Brief — The required answer is every line of the data containing the word "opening".
= Beginning of Section =
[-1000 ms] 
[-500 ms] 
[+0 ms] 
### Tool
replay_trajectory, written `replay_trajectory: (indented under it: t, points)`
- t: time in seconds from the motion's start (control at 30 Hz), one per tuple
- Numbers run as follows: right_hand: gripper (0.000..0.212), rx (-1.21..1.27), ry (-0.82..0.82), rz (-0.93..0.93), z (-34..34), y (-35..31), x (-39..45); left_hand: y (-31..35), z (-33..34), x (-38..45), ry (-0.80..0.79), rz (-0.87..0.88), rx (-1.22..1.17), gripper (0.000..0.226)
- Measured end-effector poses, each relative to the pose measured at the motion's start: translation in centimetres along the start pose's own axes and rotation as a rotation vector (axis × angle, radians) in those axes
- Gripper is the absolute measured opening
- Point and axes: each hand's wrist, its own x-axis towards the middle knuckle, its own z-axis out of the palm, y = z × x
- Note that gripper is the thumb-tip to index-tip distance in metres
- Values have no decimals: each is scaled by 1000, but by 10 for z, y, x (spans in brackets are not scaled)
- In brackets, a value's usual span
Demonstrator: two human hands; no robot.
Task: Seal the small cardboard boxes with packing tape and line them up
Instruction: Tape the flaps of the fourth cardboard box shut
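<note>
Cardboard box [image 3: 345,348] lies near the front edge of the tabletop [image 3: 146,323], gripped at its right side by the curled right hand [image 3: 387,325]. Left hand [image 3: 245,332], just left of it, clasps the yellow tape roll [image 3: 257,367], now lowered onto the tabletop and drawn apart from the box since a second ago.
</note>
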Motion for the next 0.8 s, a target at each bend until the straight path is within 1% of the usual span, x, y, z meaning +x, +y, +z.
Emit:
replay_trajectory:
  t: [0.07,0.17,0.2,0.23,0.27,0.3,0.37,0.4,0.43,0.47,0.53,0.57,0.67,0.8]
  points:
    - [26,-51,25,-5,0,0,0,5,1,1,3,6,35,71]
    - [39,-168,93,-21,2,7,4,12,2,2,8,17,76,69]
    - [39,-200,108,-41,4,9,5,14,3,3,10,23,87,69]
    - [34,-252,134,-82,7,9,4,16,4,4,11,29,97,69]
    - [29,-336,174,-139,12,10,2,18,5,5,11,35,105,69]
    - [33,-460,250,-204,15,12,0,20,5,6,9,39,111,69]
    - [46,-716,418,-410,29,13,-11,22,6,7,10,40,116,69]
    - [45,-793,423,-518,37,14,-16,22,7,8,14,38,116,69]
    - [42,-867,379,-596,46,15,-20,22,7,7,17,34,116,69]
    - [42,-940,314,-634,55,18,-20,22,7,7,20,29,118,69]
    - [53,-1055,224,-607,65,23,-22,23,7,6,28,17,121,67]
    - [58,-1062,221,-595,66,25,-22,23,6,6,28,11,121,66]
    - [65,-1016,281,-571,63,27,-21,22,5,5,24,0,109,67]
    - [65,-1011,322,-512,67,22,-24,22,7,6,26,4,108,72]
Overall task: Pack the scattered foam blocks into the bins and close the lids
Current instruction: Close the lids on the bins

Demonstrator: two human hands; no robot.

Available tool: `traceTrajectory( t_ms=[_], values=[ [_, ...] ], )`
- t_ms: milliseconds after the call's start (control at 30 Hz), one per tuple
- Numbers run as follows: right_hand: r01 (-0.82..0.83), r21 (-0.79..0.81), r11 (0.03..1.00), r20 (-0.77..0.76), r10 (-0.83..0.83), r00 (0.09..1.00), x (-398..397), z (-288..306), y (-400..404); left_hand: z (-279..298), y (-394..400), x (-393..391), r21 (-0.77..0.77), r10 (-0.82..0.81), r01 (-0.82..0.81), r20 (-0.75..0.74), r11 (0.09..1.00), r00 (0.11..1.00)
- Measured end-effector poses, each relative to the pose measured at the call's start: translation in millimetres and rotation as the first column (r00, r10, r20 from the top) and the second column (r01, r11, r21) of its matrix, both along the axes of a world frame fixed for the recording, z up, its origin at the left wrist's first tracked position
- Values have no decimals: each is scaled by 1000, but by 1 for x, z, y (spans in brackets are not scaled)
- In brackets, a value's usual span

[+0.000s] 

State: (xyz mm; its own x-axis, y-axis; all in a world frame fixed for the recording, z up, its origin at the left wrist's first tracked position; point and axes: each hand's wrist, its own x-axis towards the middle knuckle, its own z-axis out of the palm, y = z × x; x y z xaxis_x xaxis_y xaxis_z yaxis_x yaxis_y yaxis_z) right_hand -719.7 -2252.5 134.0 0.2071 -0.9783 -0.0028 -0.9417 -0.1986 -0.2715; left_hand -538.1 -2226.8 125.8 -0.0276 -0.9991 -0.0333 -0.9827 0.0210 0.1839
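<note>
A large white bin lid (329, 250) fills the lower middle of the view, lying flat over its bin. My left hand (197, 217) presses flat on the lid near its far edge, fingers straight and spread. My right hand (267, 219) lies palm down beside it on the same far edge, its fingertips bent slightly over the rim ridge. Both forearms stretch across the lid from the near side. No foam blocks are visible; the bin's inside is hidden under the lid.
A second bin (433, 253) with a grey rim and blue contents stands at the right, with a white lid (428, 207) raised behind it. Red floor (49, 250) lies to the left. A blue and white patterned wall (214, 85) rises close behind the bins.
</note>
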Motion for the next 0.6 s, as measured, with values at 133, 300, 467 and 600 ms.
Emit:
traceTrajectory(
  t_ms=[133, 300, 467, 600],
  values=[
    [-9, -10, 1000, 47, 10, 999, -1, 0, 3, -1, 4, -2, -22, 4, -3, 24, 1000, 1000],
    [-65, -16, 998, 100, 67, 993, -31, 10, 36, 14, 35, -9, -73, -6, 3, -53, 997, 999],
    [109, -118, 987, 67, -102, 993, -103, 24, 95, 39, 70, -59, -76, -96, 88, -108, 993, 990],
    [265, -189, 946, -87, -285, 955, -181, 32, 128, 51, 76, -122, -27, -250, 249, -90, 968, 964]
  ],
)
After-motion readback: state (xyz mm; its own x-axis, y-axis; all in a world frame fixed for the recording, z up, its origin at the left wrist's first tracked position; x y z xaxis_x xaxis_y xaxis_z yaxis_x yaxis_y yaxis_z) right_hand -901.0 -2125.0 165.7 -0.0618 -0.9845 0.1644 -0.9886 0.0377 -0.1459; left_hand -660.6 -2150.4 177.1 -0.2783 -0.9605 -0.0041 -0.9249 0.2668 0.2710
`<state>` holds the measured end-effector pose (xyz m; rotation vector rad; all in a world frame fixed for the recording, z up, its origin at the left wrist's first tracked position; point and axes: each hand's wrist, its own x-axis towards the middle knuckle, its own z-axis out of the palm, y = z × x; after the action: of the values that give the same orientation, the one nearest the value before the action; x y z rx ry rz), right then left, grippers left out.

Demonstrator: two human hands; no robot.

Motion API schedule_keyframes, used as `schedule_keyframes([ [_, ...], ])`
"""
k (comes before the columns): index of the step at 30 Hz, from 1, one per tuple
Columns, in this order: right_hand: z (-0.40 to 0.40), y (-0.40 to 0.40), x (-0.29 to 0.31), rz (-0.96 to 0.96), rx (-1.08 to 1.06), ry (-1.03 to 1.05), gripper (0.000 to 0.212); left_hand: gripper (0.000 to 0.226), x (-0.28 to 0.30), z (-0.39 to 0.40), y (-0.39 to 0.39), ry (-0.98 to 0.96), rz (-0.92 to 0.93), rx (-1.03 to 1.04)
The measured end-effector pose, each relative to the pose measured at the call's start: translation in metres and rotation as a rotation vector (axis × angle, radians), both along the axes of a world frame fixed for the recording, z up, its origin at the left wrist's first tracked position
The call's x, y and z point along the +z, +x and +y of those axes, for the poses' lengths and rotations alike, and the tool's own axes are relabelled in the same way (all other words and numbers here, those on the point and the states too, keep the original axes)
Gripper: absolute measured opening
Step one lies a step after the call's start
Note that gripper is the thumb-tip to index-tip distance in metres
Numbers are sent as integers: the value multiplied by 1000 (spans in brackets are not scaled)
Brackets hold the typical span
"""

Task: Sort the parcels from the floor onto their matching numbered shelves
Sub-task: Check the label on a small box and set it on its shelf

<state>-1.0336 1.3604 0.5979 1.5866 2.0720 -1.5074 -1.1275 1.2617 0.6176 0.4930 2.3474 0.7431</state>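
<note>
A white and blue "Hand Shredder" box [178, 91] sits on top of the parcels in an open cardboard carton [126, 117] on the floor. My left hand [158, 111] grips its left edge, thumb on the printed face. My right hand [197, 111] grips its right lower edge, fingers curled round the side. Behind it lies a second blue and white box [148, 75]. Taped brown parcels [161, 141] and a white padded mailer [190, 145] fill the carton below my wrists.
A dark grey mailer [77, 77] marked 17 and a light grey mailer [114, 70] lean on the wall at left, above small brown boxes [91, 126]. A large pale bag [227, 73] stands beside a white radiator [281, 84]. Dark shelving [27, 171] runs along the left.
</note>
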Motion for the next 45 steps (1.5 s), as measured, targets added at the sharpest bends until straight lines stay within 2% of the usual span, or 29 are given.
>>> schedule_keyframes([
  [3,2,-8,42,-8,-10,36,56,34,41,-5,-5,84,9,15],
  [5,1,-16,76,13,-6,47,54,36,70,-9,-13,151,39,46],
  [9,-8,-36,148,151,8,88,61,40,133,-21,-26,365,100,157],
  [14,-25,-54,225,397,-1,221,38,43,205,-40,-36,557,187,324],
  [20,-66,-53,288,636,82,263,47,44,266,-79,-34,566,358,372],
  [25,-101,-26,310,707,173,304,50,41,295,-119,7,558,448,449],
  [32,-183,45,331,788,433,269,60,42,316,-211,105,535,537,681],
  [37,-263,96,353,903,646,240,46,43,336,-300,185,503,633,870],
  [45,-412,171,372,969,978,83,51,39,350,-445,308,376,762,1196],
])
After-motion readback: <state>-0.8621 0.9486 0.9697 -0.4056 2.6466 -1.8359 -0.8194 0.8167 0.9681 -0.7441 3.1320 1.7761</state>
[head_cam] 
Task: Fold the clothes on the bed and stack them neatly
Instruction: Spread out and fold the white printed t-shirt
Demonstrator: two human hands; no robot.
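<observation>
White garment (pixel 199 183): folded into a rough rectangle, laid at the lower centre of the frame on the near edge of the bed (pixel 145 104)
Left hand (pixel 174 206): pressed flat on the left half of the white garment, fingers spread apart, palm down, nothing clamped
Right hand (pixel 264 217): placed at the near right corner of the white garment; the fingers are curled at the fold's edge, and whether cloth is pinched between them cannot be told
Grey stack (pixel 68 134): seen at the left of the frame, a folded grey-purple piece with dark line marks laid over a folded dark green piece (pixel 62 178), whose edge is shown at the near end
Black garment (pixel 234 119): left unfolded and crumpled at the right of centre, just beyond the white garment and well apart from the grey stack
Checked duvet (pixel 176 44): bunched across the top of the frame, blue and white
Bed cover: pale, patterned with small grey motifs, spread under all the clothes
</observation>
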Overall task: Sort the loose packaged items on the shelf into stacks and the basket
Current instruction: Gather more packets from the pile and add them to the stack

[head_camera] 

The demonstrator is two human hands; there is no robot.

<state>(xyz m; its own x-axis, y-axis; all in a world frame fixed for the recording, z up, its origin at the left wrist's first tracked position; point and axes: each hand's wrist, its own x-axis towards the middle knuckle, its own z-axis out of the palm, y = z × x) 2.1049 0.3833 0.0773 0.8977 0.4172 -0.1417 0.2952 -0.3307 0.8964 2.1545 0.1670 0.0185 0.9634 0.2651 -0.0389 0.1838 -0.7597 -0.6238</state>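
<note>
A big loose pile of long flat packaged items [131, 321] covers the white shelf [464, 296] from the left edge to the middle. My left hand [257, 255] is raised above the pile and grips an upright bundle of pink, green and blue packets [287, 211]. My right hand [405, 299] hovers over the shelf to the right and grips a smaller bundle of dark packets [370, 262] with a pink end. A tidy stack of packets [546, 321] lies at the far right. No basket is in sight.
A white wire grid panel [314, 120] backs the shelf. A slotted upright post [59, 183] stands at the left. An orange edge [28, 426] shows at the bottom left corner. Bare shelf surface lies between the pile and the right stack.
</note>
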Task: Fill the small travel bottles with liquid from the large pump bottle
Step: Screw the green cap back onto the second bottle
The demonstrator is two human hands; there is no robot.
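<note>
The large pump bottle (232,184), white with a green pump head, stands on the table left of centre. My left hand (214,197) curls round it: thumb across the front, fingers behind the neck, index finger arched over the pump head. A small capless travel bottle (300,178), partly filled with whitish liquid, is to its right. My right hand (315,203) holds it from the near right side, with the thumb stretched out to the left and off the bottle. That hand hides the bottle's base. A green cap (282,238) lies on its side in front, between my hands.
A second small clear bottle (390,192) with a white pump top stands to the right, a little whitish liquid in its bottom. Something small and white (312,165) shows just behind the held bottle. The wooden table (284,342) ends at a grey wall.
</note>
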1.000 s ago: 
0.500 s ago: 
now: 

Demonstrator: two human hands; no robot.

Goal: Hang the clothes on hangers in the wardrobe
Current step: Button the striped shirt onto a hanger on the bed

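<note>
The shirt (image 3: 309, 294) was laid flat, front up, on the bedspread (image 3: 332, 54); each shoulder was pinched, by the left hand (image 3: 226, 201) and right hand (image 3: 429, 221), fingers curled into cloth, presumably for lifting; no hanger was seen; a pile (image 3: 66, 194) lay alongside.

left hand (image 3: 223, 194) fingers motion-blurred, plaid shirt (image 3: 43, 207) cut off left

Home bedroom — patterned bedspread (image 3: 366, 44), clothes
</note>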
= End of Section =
Task solution —
- Gripper is the absolute measured opening
Gripper: absolute measured opening

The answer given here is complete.